-- Task brief --
Restate word for word every line from the top of the data below down through the line that holds "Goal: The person".

-- Entries shown --
★ ★ ★ ★ ★
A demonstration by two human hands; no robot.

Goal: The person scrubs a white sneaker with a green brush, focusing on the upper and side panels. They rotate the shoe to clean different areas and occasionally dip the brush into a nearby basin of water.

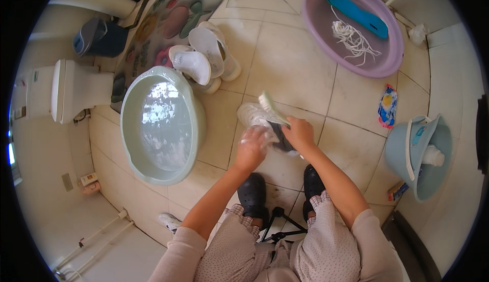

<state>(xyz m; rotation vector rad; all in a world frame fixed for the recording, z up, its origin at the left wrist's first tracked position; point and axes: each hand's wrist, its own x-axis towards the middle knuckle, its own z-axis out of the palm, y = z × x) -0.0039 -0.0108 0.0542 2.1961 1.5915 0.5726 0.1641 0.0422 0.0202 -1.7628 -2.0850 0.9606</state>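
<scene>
My left hand [253,146], wet with white suds, grips a white sneaker [252,114] with a dark grey inside, low over the floor in front of my feet. In my right hand [301,132] is the handle of a pale green scrub brush [270,105]; its bristles are above the shoe's upper. To the left stands a pale green basin [193,129] of water with suds in it. A purple basin [395,58] at the upper right holds a blue insole [357,14] and a tangle of white shoelaces [349,37].
Several pale shoes with white insoles [191,63] lie at the edge of a patterned mat [183,5]. A grey-blue bucket [395,152] lies tilted at right, near a colourful packet [387,106]. A toilet [82,91] and dark bin [107,37] stand left. Another shoe [170,221] lies lower left.
</scene>
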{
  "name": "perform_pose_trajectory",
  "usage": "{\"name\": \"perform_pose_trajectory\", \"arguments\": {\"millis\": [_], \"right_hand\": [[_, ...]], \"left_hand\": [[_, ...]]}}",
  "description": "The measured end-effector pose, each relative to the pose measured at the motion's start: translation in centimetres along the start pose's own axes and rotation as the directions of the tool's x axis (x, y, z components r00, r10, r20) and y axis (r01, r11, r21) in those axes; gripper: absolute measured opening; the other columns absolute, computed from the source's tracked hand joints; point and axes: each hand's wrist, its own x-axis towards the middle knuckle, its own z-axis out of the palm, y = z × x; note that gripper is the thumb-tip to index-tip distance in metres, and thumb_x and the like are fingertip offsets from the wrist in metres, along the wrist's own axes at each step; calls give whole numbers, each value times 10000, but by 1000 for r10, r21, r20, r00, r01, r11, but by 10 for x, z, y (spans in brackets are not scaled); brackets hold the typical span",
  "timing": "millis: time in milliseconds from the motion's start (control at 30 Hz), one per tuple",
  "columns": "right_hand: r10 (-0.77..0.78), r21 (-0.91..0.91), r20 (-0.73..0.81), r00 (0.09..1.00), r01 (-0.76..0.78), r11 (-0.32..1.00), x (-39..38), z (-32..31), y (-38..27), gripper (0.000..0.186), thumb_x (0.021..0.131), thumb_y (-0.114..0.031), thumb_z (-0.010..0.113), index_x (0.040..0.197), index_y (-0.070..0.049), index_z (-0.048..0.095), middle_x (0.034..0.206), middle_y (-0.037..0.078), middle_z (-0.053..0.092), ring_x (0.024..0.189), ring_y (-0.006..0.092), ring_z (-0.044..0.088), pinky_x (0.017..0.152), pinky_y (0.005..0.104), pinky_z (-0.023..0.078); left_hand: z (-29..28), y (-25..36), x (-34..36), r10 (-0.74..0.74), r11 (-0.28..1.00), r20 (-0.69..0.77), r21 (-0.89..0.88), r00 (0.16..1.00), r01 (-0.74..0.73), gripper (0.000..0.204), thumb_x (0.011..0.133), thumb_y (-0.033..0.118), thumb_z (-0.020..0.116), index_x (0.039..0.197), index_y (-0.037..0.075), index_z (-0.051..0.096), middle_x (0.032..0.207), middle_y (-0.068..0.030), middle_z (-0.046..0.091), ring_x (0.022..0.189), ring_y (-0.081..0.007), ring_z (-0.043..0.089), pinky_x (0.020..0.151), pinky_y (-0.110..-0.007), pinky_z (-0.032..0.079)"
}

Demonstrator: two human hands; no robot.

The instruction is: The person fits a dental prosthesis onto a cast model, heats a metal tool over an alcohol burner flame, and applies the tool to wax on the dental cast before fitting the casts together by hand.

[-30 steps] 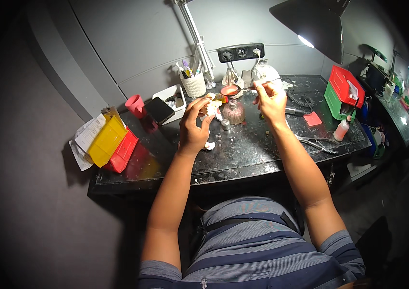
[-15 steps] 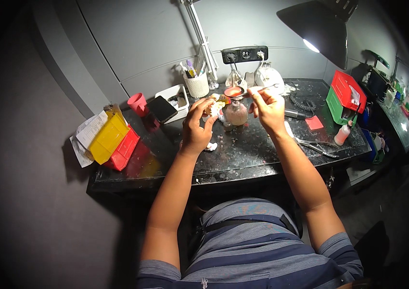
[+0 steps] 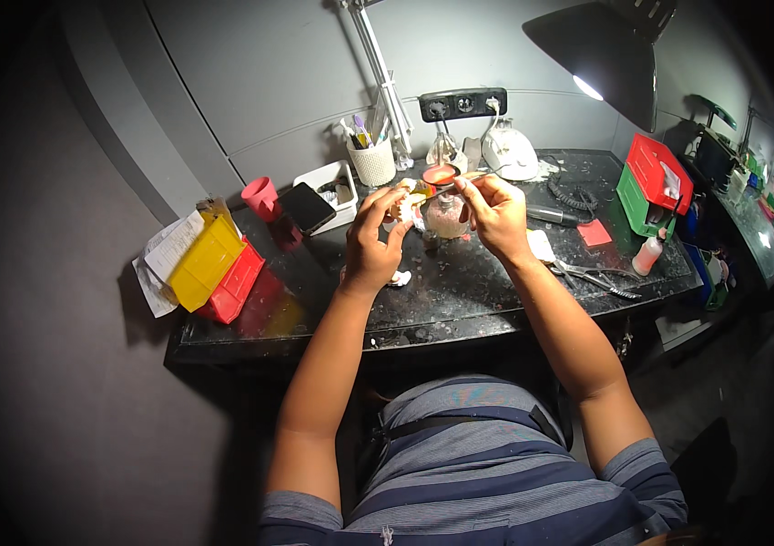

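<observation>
My left hand [image 3: 373, 238] is closed on a small cream-coloured dental model [image 3: 402, 209], held up over the middle of the bench. My right hand [image 3: 500, 218] pinches a thin wax knife [image 3: 450, 187]; most of the tool is hidden by the fingers or too small to make out. Its tip end lies by a small round dish of red wax [image 3: 442, 174]. Just below that dish stands a squat glass bottle [image 3: 446, 218] with pinkish contents, partly behind my right fingers.
On the black bench [image 3: 332, 314] stand a pink cup [image 3: 261, 197], a white tray [image 3: 344, 207] with a dark phone-like slab [image 3: 308, 207], and a pen holder [image 3: 372, 166]. Stacked bins flank both sides, yellow [image 3: 206, 259] at left, red [image 3: 656, 173] at right. Pliers [image 3: 598, 277] lie right. A lamp [image 3: 601, 55] hangs above.
My right hand has moved a little left and down, bringing the wax knife lower against the red wax dish. My left hand and the dental model have hardly moved.
</observation>
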Motion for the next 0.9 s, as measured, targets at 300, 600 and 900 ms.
{"name": "perform_pose_trajectory", "arguments": {"millis": [300, 600, 900], "right_hand": [[24, -151, -224, 974, -59, 987, 22, -32, 11, 172, 944, -130, 671, 874, 23, 707, 714, 37, 684, 557, 62, 580, 474, 236, 459], [45, -116, -248, 968, -76, 990, 24, -34, 17, 181, 943, -135, 673, 895, 37, 701, 766, 61, 710, 550, 82, 591, 463, 228, 459], [83, 45, 43, 996, -85, 995, 6, -19, 8, 182, 962, -152, 663, 897, 15, 695, 710, 38, 685, 494, 41, 528, 430, 209, 379]], "left_hand": [[1, 0, 0, -9, 1000, -12, -3, 1000, 9, 477, 774, -121, 707, 1221, -4, 589, 1237, -140, 608, 1067, -208, 644, 897, -310, 547], [1, -5, -2, -8, 1000, -18, 11, 1000, 8, 486, 781, -114, 709, 1237, -4, 583, 1244, -144, 603, 1063, -207, 648, 876, -301, 555], [2, -3, 0, 2, 1000, -3, 29, 1000, -2, 475, 778, -108, 714, 1225, -3, 590, 1237, -153, 612, 1077, -219, 649, 883, -305, 556]]}}
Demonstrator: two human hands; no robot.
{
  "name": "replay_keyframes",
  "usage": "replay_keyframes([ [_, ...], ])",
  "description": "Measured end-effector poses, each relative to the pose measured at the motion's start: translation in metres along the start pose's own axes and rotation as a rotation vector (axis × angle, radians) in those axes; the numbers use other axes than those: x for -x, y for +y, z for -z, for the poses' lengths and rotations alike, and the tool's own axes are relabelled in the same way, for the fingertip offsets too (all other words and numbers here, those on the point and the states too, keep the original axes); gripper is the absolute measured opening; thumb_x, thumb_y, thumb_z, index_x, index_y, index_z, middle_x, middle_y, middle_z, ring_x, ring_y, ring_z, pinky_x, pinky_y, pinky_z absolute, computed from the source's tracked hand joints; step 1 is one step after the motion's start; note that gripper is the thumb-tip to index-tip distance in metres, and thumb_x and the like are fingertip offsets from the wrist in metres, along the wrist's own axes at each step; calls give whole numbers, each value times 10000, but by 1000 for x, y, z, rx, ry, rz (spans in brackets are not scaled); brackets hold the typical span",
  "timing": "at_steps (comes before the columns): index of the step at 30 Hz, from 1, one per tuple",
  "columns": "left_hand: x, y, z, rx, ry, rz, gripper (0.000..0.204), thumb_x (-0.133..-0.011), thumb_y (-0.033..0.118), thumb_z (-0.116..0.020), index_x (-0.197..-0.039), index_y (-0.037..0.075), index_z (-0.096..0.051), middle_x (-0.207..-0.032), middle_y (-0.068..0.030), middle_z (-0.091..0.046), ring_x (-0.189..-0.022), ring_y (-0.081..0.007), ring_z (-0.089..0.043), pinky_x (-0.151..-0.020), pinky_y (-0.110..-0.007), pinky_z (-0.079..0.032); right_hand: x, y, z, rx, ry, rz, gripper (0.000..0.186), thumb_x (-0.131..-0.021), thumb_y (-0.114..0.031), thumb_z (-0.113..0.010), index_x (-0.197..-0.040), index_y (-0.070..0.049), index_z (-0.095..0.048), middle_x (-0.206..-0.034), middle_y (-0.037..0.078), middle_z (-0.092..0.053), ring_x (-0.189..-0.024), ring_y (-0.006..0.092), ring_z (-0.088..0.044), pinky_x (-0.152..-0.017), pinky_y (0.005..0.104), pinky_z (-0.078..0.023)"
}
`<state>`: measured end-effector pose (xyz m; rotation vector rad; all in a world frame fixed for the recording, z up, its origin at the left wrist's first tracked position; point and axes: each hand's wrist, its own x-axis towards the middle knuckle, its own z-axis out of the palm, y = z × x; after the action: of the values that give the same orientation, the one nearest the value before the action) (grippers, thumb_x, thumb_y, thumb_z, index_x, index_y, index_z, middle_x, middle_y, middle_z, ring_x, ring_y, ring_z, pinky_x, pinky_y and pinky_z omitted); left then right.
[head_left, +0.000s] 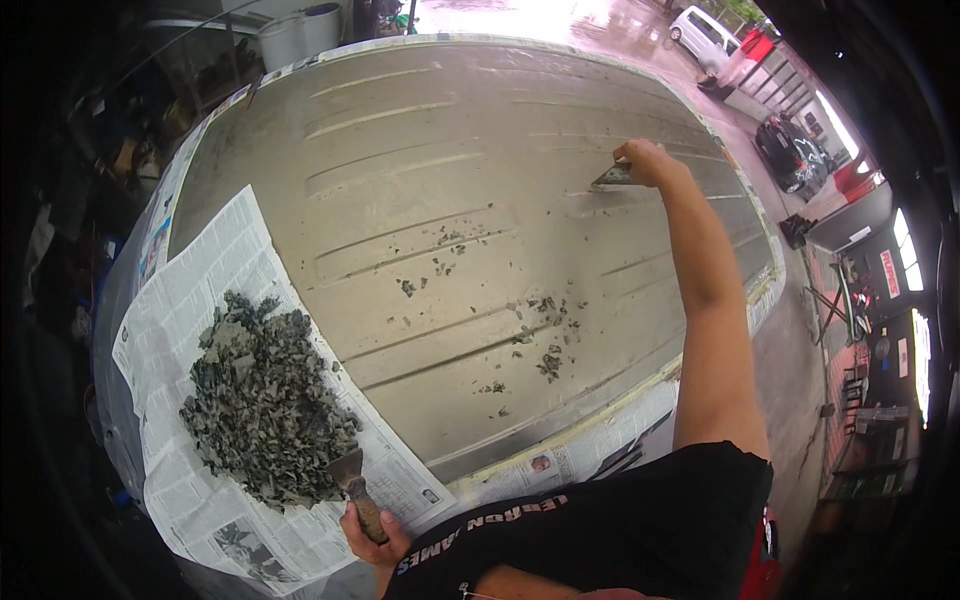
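A large beige ribbed panel [430, 230], shaped like a vehicle roof, fills the middle. My right arm reaches far across it. At its end my right hand [645, 162] is closed on a scraper [614, 177], whose flat blade is down at the panel beside a rib; its handle is hidden in the fingers. Low and near my body, my left hand [375, 530] grips a second scraper [347, 466] by its worn handle. That blade points up, at the edge of a pile of dark grey flakes [265, 400] heaped on spread newspaper [235, 235]. Loose flakes [550, 362] are scattered over the panel.
Taped newspaper [560, 465] lines the panel's edges. White buckets [300, 38] stand beyond the far left corner, near cluttered shelving. Past the right edge lie a floor, a dark car [793, 155] and a folding stand [835, 300]. A white van [704, 38] is outside.
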<state>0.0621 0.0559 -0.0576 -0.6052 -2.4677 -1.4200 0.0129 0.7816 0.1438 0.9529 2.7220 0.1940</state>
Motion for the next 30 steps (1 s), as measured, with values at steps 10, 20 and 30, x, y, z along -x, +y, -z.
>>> replay_keyframes([
  [10,-3,1,3,19,-46,-11,550,-963,182,-647,-1389,-103,-447,-1266,-246,-556,-1105,-315,-569,-989,-410,-456,-12,-46,23,-77,-192,296,337,-737,2,-655,-1051,-106,-712,-964,146,-727,-923,346,-688,-786,420,-547],
  [20,-7,3,8,-16,-72,0,567,-959,193,-650,-1392,-102,-434,-1235,-235,-560,-1091,-311,-566,-975,-409,-454,-45,-31,15,-37,-164,151,344,-717,0,-642,-1034,-111,-717,-993,143,-721,-966,320,-678,-780,432,-535],
  [30,-9,6,2,-57,-5,-52,546,-917,152,-646,-1347,-124,-454,-1094,-251,-566,-947,-354,-577,-849,-429,-478,15,-71,60,-177,-127,241,313,-760,10,-617,-1048,-88,-690,-1014,171,-703,-973,351,-660,-812,441,-520],
])
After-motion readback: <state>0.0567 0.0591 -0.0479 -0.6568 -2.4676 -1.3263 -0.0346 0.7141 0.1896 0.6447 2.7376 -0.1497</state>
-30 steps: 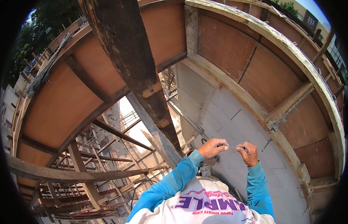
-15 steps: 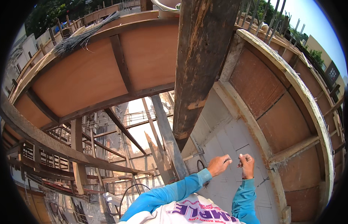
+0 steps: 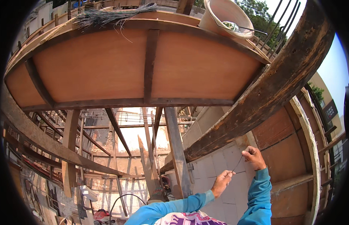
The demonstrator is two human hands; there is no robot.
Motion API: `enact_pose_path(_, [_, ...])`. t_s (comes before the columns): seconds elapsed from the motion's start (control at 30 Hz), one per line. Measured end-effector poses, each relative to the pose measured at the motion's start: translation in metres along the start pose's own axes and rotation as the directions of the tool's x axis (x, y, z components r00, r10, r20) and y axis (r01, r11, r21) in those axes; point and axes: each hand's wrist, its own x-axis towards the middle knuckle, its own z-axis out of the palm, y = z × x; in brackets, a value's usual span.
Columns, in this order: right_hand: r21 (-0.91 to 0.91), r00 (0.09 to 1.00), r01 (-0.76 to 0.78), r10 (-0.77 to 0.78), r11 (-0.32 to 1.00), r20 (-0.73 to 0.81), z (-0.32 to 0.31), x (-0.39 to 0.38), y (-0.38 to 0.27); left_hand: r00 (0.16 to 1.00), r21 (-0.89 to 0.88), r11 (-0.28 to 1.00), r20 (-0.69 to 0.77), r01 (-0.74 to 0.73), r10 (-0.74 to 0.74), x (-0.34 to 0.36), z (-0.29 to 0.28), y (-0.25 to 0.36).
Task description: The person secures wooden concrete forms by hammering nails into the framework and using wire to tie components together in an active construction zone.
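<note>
My left hand and my right hand, in blue sleeves, pinch a thin dark wire stretched diagonally between them, with the right hand higher. Both are closed on it over the drop beside a thick dark, weathered beam, with a pale block surface below. A grey upright plank stands left of my hands.
Plywood formwork panels cross ahead, topped by a bundle of wires and a pale bucket. More panels run along the right. A lattice of timbers lies below left, over a lower floor.
The view has swung left, bringing the bucket in and shifting the big beam rightward. My hands have drawn apart along the wire, my right hand rising above my left.
</note>
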Motion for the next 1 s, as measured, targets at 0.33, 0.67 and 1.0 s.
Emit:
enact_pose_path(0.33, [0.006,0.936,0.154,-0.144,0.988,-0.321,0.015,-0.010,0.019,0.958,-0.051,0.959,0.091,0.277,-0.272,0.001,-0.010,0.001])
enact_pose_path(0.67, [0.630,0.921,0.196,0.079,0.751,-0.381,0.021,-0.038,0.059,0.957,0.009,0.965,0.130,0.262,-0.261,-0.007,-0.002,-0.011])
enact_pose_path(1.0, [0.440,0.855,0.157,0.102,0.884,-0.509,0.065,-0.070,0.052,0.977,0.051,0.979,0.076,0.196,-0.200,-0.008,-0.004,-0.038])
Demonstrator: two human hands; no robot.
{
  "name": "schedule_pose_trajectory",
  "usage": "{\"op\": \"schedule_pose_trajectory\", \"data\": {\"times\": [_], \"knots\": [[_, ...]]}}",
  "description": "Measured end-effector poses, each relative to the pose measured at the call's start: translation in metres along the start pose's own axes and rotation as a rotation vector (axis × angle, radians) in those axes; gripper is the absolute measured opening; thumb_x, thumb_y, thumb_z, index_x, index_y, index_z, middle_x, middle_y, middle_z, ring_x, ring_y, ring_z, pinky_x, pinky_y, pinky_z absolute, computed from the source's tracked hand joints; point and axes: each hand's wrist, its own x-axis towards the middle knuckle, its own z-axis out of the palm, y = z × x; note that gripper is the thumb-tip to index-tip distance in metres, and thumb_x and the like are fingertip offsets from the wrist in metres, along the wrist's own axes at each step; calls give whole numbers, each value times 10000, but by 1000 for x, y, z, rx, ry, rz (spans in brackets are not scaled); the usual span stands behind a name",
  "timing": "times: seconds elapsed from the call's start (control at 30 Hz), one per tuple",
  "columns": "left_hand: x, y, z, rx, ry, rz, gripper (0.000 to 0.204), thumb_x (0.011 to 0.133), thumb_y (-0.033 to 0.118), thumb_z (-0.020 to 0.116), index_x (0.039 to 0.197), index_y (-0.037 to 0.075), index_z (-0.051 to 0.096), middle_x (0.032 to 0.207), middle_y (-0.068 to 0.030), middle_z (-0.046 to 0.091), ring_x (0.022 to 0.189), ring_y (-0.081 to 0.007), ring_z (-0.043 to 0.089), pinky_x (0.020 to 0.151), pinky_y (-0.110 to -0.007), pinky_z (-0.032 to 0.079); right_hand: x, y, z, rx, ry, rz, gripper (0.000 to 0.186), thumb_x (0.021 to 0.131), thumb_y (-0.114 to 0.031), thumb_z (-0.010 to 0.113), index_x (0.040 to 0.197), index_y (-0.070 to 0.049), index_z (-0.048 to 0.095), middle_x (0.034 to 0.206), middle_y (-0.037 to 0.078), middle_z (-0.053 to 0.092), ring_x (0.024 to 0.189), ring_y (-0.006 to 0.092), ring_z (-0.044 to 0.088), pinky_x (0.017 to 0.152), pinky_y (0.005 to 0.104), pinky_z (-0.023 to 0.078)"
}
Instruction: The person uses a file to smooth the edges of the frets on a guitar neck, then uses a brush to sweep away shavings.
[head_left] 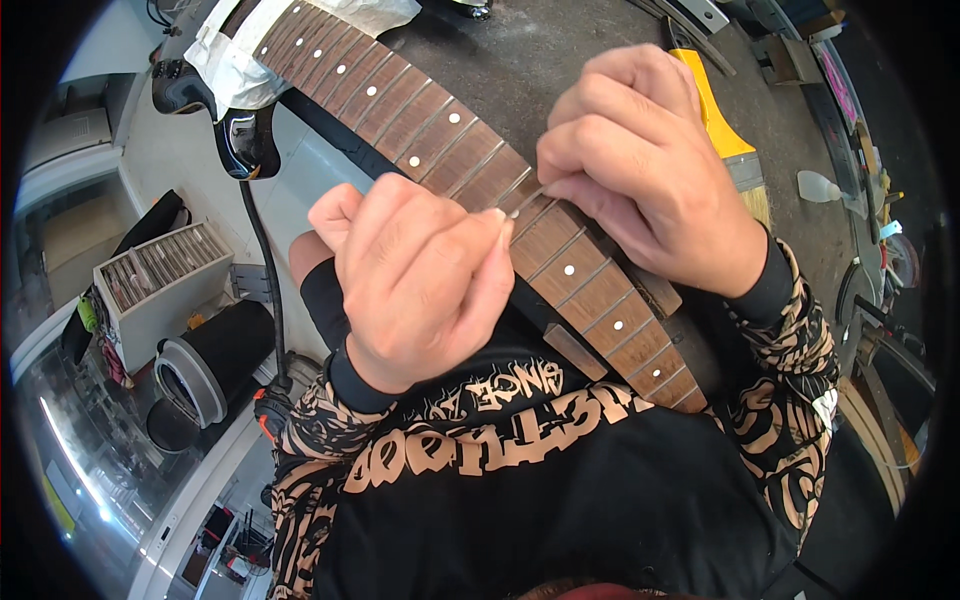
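Note:
A guitar neck (610,290) with a brown wooden fretboard and white dot inlays runs diagonally from the upper left to close by my chest. My left hand (415,275) is at its near-left edge, thumb and index finger pinched together. On the other side, my right hand (650,165) also pinches with thumb and index finger. A thin fret wire (531,197) spans between the two pinches, lying across the fretboard or just above it; I cannot tell whether it touches the wood. Other frets cross the board on both sides of it.
White paper (235,75) covers part of the guitar at its far end, beside a glossy black body horn (248,140). Wooden blocks (573,350) sit by the neck. A yellow-handled brush (708,105) and a translucent bottle (818,187) lie on the dark workbench. Left are a slotted box (165,265) and a black bin (215,365).

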Motion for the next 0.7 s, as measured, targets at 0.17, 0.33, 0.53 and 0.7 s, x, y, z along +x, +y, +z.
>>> {"op": "schedule_pose_trajectory", "data": {"times": [0.17, 0.33, 0.53, 0.7], "knots": [[-1, -2, -1, -45, -34, -4, 313, 821, -89, 931, 1067, 64, 813, 877, -29, 734, 752, -224, 633, 848, -407, 362, -1, -3, -1, -21, -25, 23, 275, 860, -112, 944, 1062, -154, 763, 1127, -3, 738, 1202, 330, 656, 1084, 483, 467], [-2, -5, -3, -12, -1, -6, 307, 827, -84, 932, 1073, 56, 815, 875, -35, 733, 752, -228, 633, 847, -410, 372, 11, -1, 0, -23, -10, -15, 273, 859, -103, 942, 1062, -157, 768, 1108, -2, 732, 1194, 327, 653, 1091, 490, 452], [-7, 0, -1, -64, -38, -10, 308, 837, -91, 923, 1088, 55, 820, 863, -37, 729, 754, -227, 631, 842, -402, 376, -3, -9, -5, -21, -63, 45, 272, 868, -99, 939, 1077, -160, 777, 1119, -1, 735, 1199, 331, 651, 1096, 492, 448], [-10, -11, 0, -6, 31, 5, 318, 786, 7, 942, 1079, 63, 832, 895, 5, 714, 772, -211, 653, 851, -425, 337, 11, -7, 1, -8, -15, 17, 269, 868, -93, 936, 1074, -157, 776, 1114, -2, 735, 1201, 330, 650, 1101, 494, 443]]}}
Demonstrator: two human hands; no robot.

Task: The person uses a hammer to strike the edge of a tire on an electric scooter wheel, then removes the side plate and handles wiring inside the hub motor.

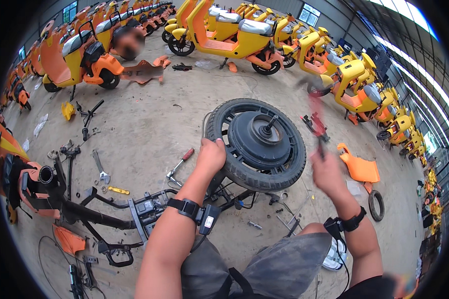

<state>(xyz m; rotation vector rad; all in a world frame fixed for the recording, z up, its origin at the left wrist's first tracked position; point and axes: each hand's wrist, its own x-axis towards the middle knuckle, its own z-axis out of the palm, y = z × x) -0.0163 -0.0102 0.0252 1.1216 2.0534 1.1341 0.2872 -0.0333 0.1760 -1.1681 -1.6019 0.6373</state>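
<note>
A scooter wheel [252,144] with a black tyre and a dark hub motor stands tilted before me, its threaded axle pointing up. My left hand [212,157] grips the tyre at its left edge, the fingers partly hidden behind the rubber. To the right of the wheel, my right hand [328,173] is closed around the dark lower end of a hammer [316,112]. The hammer's red shaft and grey head are smeared by motion, raised and apart from the wheel. Below the wheel, a stripped scooter frame [97,215] lies on the floor, partly covered by my left arm.
A red-handled ratchet [181,163], an adjustable wrench [101,168] and a yellow-handled tool [118,190] lie left of the wheel. On the right are an orange panel [360,168] and a loose tyre [376,205]. Rows of yellow-orange scooters [229,37] stand beyond.
</note>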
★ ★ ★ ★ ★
-- Task answer --
A demonstration by two human hands; no robot.

Goal: The person scrubs a white sneaker with a green brush, focusing on the upper and side panels. They rotate the shoe to clean different areas and occasionally dip the brush into a nearby basin of water.

Nothing more belongs to this answer.